Never surface feedback for the first time in a retro.
The moment a criticism lands in public, ego activates and the retro turns into a defense session. One change to the format fixes it.
The failure mode of most retros is predictable.
Someone raises a pain point. The person it’s about hears it — publicly, for the first time. Ego activates. They get defensive. The room splits. And the retro, which was supposed to be a place to get better, becomes a place to survive.
The problem isn’t the feedback. It’s the timing.
When someone hears hard feedback for the first time in front of the whole team, they can’t process it — they can only manage it. The public setting triggers a threat response. They stop being problem-solvers and start being self-protectors. The conversation goes nowhere useful.
My fix: decouple hearing from discussing.
Before the retro, anyone who has an improvement point about another person does a quick 1:1 with them first — in private. They share the feedback directly. The good and the bad. Then they loop me in to confirm the alignment happened.
By the time the retro starts, there are no surprises. The point is already on the table — it just hasn’t been publicly discussed yet. The person receiving it already knows it’s coming, already has some context, maybe already has a response. Their ego is intact. The conversation can go straight to the pain and how to fix it.

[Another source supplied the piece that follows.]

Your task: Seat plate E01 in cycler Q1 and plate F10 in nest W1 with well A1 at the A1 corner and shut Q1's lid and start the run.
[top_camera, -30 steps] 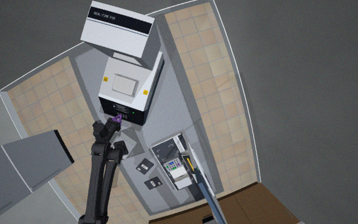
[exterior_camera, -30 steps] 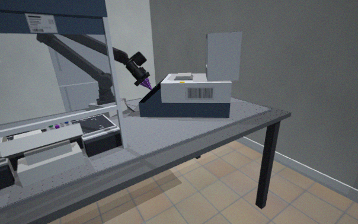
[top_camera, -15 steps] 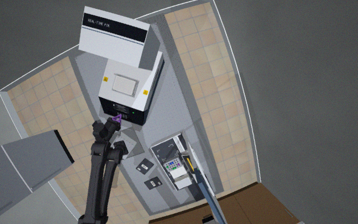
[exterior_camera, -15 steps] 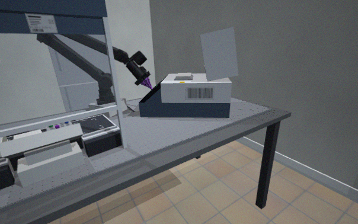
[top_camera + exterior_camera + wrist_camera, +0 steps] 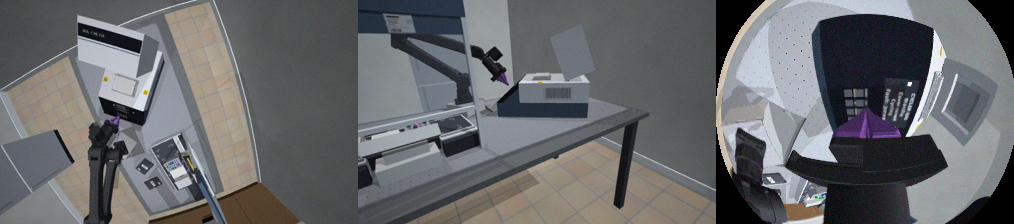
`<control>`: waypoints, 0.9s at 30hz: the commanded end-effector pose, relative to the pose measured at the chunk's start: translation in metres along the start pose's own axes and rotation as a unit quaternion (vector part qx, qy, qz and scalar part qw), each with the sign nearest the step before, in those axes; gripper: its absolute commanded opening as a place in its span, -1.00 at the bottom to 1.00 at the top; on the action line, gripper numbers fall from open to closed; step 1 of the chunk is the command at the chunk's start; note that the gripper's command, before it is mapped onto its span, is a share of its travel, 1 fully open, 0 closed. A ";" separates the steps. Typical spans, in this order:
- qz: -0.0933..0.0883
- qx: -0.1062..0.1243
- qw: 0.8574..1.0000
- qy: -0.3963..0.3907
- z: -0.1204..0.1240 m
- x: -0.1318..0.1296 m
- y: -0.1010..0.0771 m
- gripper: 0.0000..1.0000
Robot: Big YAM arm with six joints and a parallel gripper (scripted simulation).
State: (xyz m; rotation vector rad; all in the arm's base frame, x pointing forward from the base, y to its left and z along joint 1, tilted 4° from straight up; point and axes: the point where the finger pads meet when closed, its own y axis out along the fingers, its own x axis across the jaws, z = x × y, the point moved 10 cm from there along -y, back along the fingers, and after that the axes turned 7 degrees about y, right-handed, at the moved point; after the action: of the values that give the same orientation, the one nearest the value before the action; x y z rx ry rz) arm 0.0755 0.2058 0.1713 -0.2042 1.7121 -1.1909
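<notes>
The cycler Q1 (image 5: 125, 94) stands at the table's back, and a white 96-well plate (image 5: 124, 85) lies on its block; it also shows in the side view (image 5: 542, 76). Q1's lid (image 5: 114, 44) (image 5: 572, 53) is raised and tilts forward, part way over the block. The lamp (image 5: 133, 112) is green. My gripper (image 5: 114, 120) is shut and empty, its purple tips right at the sloped panel's keys (image 5: 856, 99); the fingers show in the wrist view (image 5: 868, 124) and in the side view (image 5: 503, 79). A second white plate (image 5: 178, 173) lies on the deck.
The deck holds an empty dark position (image 5: 165, 147), the tube cooling block (image 5: 173, 163) and a white block (image 5: 183, 184). Two black nests (image 5: 144, 166) (image 5: 153, 182) lie beside it. A frame post (image 5: 472, 80) stands in front of the arm in the side view.
</notes>
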 end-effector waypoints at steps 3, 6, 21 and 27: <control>0.028 -0.012 0.999 0.013 -0.008 -0.026 -0.025 -1.00; 0.029 -0.013 0.999 0.011 -0.007 -0.023 -0.023 -1.00; 0.015 -0.011 1.000 0.007 -0.001 0.004 -0.009 -1.00; 0.004 -0.002 1.000 0.010 0.001 0.001 -0.010 -1.00</control>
State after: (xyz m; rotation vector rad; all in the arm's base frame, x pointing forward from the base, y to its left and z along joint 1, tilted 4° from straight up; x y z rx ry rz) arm 0.0700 0.1959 0.1700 -0.2057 1.7154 -1.1882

The retro stops being a venue for revealing things. It becomes a venue for solving things.
I’ve been running this format for about six months. The quality shift is consistent: retros that used to stall in cross-team blame finish with actual agreements. The format itself didn’t change — lean coffee, same as before. The pre-alignment step changed everything.
There’s a useful side effect for me as the EM: the “confirm with me” step means I always know what’s coming into the retro before it starts. No ambushes. No moments where I’m reading the room trying to figure out what just happened.
One small process step. One significant change in what the retro actually produces.
Do you run retros where feedback lands publicly for the first time? What does that moment look like for your team?